▸ Instructions for the task
Restate word for word the lines of the material below, from the line with "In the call" to the line with "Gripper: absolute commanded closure", both lines included, and no others.
= = =
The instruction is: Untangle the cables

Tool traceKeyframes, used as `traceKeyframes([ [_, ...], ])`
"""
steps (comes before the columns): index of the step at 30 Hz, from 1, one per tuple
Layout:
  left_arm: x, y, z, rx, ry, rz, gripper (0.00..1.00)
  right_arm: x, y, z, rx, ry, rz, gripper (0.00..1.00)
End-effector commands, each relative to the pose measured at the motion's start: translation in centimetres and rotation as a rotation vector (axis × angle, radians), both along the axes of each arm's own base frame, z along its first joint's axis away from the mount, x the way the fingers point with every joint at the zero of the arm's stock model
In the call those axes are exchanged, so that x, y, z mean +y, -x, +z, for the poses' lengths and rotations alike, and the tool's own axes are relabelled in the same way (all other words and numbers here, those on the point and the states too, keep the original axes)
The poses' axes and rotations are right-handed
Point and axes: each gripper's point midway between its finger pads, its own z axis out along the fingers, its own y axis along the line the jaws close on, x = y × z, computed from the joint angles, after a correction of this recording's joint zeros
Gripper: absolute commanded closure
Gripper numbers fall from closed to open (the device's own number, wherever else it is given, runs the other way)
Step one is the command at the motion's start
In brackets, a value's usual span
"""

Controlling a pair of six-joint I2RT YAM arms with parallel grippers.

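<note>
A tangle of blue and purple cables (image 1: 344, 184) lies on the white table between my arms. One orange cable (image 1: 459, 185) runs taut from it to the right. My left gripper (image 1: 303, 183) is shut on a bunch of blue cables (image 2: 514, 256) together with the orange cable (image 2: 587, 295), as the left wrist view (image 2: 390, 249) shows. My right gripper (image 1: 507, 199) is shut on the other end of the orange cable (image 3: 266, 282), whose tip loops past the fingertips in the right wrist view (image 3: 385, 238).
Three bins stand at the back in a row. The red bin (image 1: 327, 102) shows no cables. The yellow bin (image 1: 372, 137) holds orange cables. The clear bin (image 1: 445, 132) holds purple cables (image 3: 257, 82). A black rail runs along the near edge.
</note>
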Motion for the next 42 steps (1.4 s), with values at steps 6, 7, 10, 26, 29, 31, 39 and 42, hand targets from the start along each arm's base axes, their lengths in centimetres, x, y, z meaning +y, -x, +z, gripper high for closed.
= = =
▸ Answer to the problem
In the call those axes are exchanged, so that x, y, z mean +y, -x, +z, for the poses' lengths and rotations alike, and the tool's own axes are relabelled in the same way (all other words and numbers here, those on the point and the states too, keep the original axes)
The poses' axes and rotations are right-handed
Point and axes: each gripper's point midway between its finger pads, its own z axis out along the fingers, its own y axis along the line the jaws close on, x = y × z, computed from the joint angles, after a correction of this recording's joint zeros
Gripper: absolute commanded closure

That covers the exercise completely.